The opening race is rightly thrilling, with a button at the end to demonstrate what a swell guy Toretto is. Which is paramount to laying down the stakes for the twist that's to come. It's all properly standard screenwriting, and also helpful to anyone watching who hasn't seen the other seven movies. What, pray tell, would it possibly take for this man to betray his "family"?
Kurt Russell, returning as expository government black-ops guy Mr. Nobody, is the very embodiment of authoritarian snark in a suit, and nothing else. He's basically hanging around with a smirk on his snerk. Scott Eastwood joins him as his new by-the-book assistant who needs to learn to break the rules.
Helen Mirren makes her heretofore unlikely F&F debut as the mother of an established character. Her scenes are quick and kind of fun, and probably all shot in an afternoon. These actors are nice to have around, but in a Hollywood that has no idea what to do with aging former leads, being poured into transparent prestige-boosting mini-roles in spectacle driven franchise pictures such as this seems to be the best they can hope for. I do hope they enjoy their paychecks.

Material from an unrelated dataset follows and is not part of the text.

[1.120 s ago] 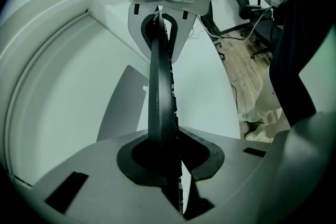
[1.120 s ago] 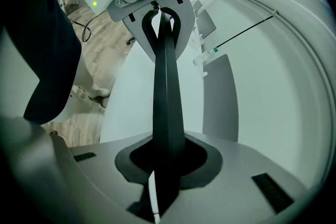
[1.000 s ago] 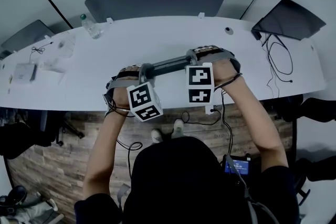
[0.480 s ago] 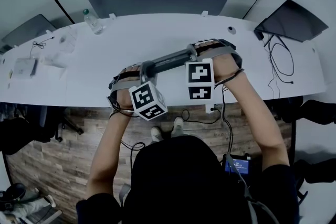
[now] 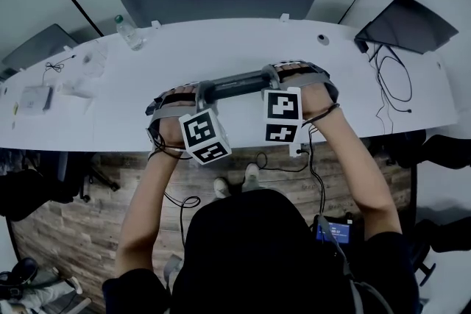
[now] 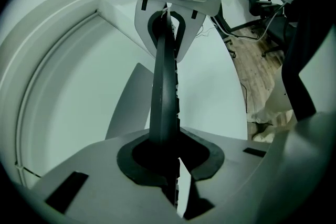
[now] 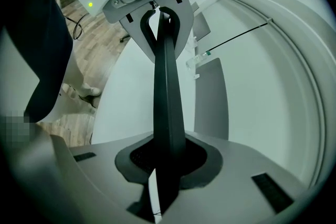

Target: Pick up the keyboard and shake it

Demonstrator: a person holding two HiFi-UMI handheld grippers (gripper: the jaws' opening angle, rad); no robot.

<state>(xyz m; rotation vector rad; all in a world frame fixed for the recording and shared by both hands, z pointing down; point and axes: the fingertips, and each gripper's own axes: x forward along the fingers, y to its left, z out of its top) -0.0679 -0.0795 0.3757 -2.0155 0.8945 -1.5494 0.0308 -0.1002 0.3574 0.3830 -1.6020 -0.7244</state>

Charlize Theron, another big name newbie to these parts, makes out with far more screen time and plot vitality. Also, her thin dreadlocked hair extensions are something to behold. That said, most of her time is spent slanking around her dark helicarrier-like base of operations and sitting in front of a busy computer console. As the villain of the piece, she's an effectively evil femme fatale for the global tech age.

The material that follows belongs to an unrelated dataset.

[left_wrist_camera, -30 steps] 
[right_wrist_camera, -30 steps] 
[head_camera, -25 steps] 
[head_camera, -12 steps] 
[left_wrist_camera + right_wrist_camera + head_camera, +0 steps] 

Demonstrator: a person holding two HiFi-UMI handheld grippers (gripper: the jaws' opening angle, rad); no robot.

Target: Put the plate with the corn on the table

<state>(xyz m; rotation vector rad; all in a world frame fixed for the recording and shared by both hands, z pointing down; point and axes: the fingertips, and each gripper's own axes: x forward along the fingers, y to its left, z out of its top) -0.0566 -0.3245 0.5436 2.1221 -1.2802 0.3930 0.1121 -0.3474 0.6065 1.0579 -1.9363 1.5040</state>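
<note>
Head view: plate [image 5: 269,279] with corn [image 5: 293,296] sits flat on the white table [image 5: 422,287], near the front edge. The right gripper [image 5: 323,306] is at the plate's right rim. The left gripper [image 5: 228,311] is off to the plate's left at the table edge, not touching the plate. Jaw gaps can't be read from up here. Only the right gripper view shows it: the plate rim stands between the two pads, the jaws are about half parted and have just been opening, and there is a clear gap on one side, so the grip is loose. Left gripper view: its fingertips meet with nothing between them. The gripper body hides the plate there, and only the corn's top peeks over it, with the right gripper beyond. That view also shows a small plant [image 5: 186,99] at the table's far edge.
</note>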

Which raises a problem, honestly. Far too much of these latter-day Fast & Furious movie hinge more and more on computer hacking and talk of satellite technology than gear-head knowhow and burning of rubber. Fate of the Furious is the most egregious offender yet, its "car porn" aspects, while still prominent, also feeling entirely tokenized.
High speed chases still break out everywhere our heroes go, but ultimately, it always seems to come down to someone clickity-clacking on a keypad, zooming around with a mouse, or swiping the right motherboard. Nevertheless, the movie survives on the strength of its knowing sense of its own nuttiness (the best, craziest scene in the movie is a "top this!" moment smack in the middle brought on by some wicked hacking) but we're reaching the point of saturation.
Of all these people, dare I say that the only make-or-break name in the cast is Diesel. Vin Diesel is truly one of the gloriously weirdest movie stars of all time. He's a most formidably unique screen presence with almost zero range. With his steely eyes and doughboy demeanor, he could crack your jaw one moment and burst out sobbing the next. His very ethnicity is undecipherable, his voice in a register all its own.
At this point, F&F is all we care to see him in. We don't want to see any more of Riddick, and we do not want to see him as Agent xXx. Remember that time he put on a bad wig and starred in a Sidney Lumet movie? Interesting. But no to that, as well. Yes, we'll take him voicing a talking tree in Guardians of the Galaxy. But when it comes to full-on Vin Diesel performance, it's basically Toretto or bust. Good thing for him that these movies absolutely need him, and Universal Studios needs these movies. And good thing for all parties that they've become enormous, surefire event pictures.
The reason for the Diesel/F&F synthesis is one that is as simple as the franchise itself needs to be: the Fast & Furious movies are, at their core, hard-hitting actioners on the surface with a tender center that's not afraid to reveal itself, sometimes simultaneously. They're big and loud and colorful and sometimes overcrowded, but doggonit, they're also the silly comic book soap opera we can't stop buying.
The lack of obvious self-irony may be too much for some critics and audience members, but the makers of these films know what they've got under the hood. As they won't let us forget, we don't abandon our family. No matter how crazy it is.